Sunday 19 June 2011

BORING LIFE .............. AVOID IT ,,,,,,,,,,,,,,,,,,,,,,,,

                 Over the centuries, many religions and philosophers (not to mention mothers!) have feared and even damned boredom. he poet Wordsworth described it as a “savage torpor”. Early Christians classified it as one of the seven deadly sins. Even today, we talk about being “bored to death”, “bored stiff” and “bored to tears”. Crime waves are often blamed on disaffected youths who claim they cannot find anything useful to do.
                 However, I propose that we reverse this fear of boredom because, in addition to negatively numbed minds, there are also constructively bored minds. If one is brave enough to hang out with boredom for a while , they will find that boredom can be the great motivator and a push to develop one’s inner self.
                 Writer F. Scott Fitzgerald felt that boredom can be tool for developing creativity. He wrote, “Boredom is not an end product; it is, comparatively, rather an early stage in life and art. You’ve got to go by or past or through boredom, as through a filter, before the clear product emerges.”
                  Boredom seems to have been the mechanism that prompted me to clear my mind and refocus. Sometimes I’d go for a walk or clean the kitchen. But I didn’t stay bored for long, because I began to look around and notice things I hadn’t seen before – including new thoughts. Maybe the unfocused time had allowed my mind to rest and my subconscious to scan the horizon for a new perspective, which was followed by new interest in the task at hand.
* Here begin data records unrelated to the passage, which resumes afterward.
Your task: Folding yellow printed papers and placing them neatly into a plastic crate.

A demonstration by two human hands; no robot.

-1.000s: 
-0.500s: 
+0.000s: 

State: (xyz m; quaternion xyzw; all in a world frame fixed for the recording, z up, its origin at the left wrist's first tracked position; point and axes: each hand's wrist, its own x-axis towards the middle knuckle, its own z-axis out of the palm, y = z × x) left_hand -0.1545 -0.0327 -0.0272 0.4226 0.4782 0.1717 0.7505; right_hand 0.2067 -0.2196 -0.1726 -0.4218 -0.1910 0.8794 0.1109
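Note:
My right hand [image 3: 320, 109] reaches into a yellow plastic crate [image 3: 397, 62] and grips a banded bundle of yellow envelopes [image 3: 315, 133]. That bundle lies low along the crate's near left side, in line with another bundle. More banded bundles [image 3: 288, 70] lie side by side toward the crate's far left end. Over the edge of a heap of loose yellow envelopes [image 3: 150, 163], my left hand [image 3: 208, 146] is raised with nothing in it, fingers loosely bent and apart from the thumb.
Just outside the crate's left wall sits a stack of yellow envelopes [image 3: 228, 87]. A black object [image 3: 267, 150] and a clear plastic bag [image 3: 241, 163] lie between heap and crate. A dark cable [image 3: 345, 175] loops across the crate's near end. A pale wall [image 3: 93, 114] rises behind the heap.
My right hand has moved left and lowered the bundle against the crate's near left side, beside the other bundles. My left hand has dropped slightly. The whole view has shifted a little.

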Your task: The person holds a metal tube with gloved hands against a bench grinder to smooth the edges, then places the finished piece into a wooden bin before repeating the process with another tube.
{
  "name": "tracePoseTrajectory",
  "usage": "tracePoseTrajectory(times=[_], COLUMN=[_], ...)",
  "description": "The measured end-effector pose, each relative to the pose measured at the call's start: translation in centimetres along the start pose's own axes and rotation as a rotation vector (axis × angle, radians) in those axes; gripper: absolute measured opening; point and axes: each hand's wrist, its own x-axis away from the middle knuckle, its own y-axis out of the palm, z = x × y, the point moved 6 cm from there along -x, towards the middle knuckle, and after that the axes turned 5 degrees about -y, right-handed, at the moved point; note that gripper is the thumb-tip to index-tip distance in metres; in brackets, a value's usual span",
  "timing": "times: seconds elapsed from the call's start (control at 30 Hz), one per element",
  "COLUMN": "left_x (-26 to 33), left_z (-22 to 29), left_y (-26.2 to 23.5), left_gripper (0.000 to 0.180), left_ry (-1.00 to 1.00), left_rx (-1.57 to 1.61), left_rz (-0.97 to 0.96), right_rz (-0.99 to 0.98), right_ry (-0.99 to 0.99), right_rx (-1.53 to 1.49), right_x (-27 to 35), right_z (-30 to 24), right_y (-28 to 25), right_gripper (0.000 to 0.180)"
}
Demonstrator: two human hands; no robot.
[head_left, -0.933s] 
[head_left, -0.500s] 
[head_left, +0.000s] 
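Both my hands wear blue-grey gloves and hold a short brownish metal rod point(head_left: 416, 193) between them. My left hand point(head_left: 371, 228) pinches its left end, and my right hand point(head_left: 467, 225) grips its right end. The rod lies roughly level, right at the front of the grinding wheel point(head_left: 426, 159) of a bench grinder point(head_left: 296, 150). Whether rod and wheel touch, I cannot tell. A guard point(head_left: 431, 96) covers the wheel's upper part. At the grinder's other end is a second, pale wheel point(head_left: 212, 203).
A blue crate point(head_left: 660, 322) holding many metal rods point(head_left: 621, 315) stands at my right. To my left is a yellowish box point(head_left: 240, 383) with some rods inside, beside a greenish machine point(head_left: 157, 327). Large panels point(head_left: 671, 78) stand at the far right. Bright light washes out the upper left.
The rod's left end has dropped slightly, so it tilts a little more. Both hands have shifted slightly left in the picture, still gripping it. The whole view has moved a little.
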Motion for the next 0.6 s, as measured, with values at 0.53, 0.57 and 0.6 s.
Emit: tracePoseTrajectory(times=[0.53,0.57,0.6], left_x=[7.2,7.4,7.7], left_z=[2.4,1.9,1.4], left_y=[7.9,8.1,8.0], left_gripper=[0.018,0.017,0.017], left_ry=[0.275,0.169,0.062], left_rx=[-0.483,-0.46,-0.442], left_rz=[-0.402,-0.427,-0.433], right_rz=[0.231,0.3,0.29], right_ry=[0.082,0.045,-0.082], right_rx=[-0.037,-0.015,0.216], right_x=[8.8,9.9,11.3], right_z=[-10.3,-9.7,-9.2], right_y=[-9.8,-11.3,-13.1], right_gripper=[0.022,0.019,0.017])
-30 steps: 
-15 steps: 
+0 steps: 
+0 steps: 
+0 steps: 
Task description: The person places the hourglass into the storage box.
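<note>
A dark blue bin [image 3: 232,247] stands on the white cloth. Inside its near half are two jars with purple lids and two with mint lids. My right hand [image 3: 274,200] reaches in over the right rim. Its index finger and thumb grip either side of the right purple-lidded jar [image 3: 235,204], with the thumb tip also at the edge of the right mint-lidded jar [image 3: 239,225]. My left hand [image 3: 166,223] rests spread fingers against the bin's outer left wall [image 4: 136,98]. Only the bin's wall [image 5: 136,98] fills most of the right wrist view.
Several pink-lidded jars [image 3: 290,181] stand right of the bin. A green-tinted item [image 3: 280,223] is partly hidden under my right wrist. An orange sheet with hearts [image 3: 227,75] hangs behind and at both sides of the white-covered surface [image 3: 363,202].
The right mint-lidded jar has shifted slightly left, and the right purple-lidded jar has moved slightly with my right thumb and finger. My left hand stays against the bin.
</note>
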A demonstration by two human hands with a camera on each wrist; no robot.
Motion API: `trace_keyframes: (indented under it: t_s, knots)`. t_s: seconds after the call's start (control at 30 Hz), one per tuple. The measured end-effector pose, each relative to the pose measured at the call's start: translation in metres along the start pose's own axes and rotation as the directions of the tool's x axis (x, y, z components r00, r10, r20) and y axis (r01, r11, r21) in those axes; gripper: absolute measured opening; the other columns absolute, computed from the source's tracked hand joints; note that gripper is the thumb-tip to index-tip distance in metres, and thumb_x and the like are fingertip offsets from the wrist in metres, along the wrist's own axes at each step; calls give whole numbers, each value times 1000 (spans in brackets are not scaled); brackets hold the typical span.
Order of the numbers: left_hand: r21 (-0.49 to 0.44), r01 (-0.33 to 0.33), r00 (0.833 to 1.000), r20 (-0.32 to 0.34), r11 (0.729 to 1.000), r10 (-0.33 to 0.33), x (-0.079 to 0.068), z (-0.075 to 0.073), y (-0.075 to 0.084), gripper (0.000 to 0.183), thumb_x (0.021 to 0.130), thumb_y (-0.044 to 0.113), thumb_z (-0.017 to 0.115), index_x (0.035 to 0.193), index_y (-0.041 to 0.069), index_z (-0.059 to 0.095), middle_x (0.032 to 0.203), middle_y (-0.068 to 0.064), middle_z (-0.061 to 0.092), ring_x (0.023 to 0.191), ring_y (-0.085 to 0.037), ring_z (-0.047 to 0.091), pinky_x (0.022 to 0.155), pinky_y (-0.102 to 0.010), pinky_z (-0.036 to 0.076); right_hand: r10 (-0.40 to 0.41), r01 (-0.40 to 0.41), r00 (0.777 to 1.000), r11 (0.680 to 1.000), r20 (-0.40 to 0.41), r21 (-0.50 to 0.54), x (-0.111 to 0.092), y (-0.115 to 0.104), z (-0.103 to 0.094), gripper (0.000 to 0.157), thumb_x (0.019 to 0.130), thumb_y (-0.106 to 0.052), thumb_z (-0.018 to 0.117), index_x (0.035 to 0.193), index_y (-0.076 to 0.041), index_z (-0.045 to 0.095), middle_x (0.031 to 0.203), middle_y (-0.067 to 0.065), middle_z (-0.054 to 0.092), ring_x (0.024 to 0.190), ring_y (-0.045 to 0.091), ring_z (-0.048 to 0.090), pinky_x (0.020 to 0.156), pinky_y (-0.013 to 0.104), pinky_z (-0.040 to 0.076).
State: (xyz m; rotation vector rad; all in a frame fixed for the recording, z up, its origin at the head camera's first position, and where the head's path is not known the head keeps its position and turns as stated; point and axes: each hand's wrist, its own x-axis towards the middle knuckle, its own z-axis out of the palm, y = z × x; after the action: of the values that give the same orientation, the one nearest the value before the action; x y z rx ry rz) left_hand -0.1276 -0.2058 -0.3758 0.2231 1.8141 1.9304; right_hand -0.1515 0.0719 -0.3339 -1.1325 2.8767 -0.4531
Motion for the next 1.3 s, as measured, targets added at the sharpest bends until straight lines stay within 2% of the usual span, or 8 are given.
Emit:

For whatever reason, soon I would be back engrossed in productive work. And inevitably, that work would be better than what I was producing earlier.
                  
                      I remember as an only child feeling bored sometimes (at least that is how it was labeled at the time), especially during summer vacation when my time wasn’t programmed by somebody else. If my mother noticed, she would nag at me to “do something”, then she might create some busy work to try and alleviate my boredom. It seldom worked, possibly because I was stubborn enough to reject her suggestions on general principle, probably because she confused solitude with idleness, maybe because you can’t alleviate somebody else’s boredom for them, and often because I wasn’t really bored, but tinkering, messing about, just looking like I was doing nothing. And sometimes, my cries of boredom were really cries for my mother’s attention, rather than for one of her projects designed to keep me out of her way. Eventually my down time would end and I would find something new and more challenging to do than the busy work she provided. If left alone long enough, boredom motivated me, forced me to lean on my own inner resources, to develop my imagination and to envision wonderful possibilities. Maybe I was subconsciously looking for things that would let me experience flow! And probably there was lots going on in my subconscious while I was bored, which surfaced at some later time.
                  At other times, I remember being bored because I was disinterested in what the adults around me were chatting about. Bored with the conversation, I would become enthralled with people’s voices and with the sounds of their words and their accents. Later, in the safety of my own room, I would try to replicate those accents, an activity which no doubt increased my vocabulary and trained my ear for future projects.
                  We certainly would, I believe, be a calmer group of people. One morning, as I sat writing at a wimpy  café (churchgate) , I wondered whether all the people speeding by me were really fruitfully engaged in the world, or if their rushing to and fro was mostly an effort to avoid boredom, to keep their minds active and engaged.
What if, I wondered, as I enjoyed the sites and smells of the early morning, more people paid attention to the journey of life, not just the destination? What if they paid more attention to their experiences moment by moment? I suspect they would find that boredom is, as F. Scott Fitzgerald wrote, a filter through which emotions, experiences and, yes, solitude can pass, resulting in a soaring of creativity and imagination – not to mention less stress. They might also find that it can be an alarm bell, motivating us to alter the way we are thinking, living and learning. Unlike caged animals whose neural pathways are altered by their boredom to the point that all they can do is pace, we humans have the potential to break through anything that limits our happiness and creativity, boredom included.